### [TASK GOAL]
Provide only the number of lines in the records where "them" appears.

### [DATA RECORDS]
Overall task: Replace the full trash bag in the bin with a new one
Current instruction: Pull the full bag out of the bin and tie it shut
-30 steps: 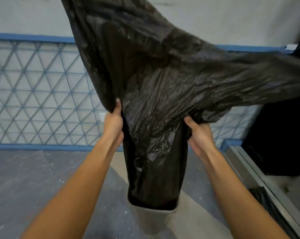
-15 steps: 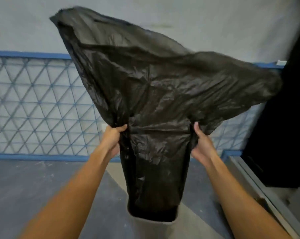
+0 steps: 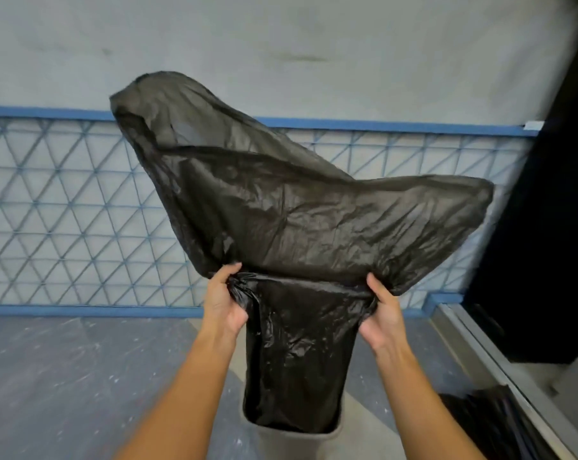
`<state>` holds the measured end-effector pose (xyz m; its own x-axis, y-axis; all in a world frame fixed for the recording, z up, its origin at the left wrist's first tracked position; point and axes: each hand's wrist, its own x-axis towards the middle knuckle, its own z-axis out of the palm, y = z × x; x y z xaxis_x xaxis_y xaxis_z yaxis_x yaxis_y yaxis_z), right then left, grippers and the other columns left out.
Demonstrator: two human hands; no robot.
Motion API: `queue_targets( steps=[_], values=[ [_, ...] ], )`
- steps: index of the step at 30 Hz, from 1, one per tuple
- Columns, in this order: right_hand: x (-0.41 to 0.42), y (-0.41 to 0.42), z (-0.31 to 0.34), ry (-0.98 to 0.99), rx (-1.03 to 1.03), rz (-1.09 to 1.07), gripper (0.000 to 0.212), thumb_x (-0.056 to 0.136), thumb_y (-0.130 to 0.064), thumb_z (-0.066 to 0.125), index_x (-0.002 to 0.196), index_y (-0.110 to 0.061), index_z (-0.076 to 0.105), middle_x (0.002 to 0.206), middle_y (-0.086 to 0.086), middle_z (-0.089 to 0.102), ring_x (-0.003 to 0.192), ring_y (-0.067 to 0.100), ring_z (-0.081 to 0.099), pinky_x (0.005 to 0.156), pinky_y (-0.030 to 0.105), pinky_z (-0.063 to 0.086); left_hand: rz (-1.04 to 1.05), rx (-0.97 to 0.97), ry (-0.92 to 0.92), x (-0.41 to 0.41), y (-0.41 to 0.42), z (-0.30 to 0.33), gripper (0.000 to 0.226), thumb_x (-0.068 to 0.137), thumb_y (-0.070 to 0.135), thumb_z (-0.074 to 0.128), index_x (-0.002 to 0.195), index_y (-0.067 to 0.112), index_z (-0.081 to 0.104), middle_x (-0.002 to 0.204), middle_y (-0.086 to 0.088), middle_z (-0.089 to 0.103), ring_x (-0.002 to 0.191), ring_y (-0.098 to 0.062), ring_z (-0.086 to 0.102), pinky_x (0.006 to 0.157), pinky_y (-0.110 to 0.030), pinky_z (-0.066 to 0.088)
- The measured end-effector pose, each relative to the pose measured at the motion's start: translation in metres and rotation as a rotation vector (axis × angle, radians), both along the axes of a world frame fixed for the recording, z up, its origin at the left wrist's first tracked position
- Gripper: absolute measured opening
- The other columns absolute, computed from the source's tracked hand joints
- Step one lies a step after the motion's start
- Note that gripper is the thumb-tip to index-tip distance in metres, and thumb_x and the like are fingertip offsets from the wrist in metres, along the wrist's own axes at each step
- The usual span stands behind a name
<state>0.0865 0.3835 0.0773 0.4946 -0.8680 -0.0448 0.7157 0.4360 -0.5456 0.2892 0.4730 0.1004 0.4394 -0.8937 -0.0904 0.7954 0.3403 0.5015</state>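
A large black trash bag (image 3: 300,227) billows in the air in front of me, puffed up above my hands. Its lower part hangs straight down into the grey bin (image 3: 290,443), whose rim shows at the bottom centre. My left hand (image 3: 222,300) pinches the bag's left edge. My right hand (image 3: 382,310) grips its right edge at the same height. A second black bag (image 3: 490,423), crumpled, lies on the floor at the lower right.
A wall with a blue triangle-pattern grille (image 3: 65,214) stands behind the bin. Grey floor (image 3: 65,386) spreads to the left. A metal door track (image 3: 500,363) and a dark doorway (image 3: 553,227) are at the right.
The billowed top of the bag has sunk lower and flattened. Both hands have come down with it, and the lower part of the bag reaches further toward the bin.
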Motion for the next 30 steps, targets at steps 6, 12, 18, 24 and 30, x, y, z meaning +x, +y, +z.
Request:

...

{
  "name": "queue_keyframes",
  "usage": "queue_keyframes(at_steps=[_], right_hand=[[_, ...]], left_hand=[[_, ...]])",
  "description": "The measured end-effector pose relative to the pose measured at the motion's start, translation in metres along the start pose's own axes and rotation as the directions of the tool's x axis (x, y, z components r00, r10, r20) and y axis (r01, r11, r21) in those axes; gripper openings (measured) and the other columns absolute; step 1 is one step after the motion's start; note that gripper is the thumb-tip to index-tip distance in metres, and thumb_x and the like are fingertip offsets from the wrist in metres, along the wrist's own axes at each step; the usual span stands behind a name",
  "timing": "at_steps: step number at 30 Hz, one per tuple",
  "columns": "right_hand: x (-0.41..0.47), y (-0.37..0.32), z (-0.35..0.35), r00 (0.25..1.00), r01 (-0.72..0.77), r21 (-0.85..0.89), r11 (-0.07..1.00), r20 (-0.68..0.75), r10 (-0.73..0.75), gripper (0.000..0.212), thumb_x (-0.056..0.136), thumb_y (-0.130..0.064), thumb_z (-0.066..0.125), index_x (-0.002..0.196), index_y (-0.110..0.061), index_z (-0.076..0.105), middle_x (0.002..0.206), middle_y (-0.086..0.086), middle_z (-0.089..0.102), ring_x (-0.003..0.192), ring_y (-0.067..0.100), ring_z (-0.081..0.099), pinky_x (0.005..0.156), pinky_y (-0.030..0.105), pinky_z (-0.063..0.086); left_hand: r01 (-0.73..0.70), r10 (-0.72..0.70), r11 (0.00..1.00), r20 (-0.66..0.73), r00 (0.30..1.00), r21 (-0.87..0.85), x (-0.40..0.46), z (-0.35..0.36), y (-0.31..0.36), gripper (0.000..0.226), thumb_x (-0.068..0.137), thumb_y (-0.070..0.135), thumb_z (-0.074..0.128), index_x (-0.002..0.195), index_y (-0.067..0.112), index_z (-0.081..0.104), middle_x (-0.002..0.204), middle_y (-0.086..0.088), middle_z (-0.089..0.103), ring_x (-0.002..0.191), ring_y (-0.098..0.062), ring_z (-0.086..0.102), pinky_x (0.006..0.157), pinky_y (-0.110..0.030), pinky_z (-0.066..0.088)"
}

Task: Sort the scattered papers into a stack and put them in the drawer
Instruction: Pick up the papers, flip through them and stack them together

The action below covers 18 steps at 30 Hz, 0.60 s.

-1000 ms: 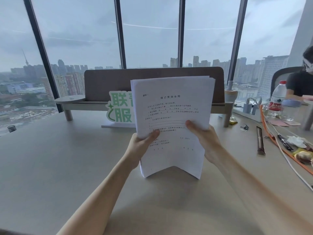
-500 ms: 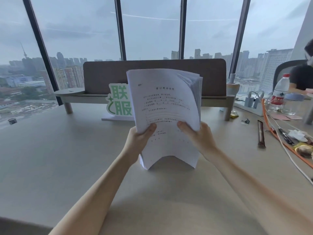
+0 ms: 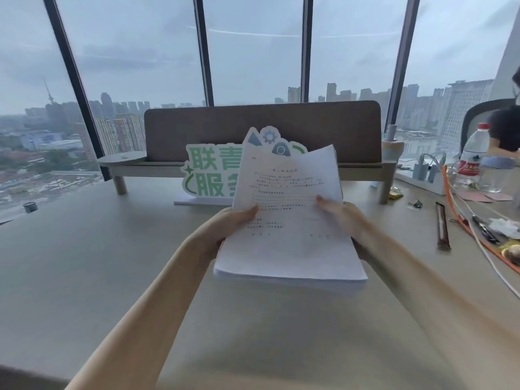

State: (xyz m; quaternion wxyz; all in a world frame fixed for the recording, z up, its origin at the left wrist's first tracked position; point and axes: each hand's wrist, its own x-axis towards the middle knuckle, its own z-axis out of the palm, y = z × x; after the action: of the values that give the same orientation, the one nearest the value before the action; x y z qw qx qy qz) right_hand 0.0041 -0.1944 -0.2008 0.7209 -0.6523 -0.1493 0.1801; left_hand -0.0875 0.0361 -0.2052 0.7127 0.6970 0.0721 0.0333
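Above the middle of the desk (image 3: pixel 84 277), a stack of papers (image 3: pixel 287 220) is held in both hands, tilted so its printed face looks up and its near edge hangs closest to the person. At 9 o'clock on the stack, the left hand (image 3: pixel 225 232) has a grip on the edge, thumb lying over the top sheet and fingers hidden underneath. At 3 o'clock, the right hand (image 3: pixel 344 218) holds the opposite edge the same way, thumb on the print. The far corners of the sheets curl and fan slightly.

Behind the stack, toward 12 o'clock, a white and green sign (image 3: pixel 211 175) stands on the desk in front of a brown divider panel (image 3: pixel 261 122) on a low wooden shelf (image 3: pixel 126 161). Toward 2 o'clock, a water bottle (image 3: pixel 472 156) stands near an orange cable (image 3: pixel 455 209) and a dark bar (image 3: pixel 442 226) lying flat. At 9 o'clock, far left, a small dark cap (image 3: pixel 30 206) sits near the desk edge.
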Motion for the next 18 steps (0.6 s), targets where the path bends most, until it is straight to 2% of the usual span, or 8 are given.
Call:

### [WRITTEN RESPONSE]
2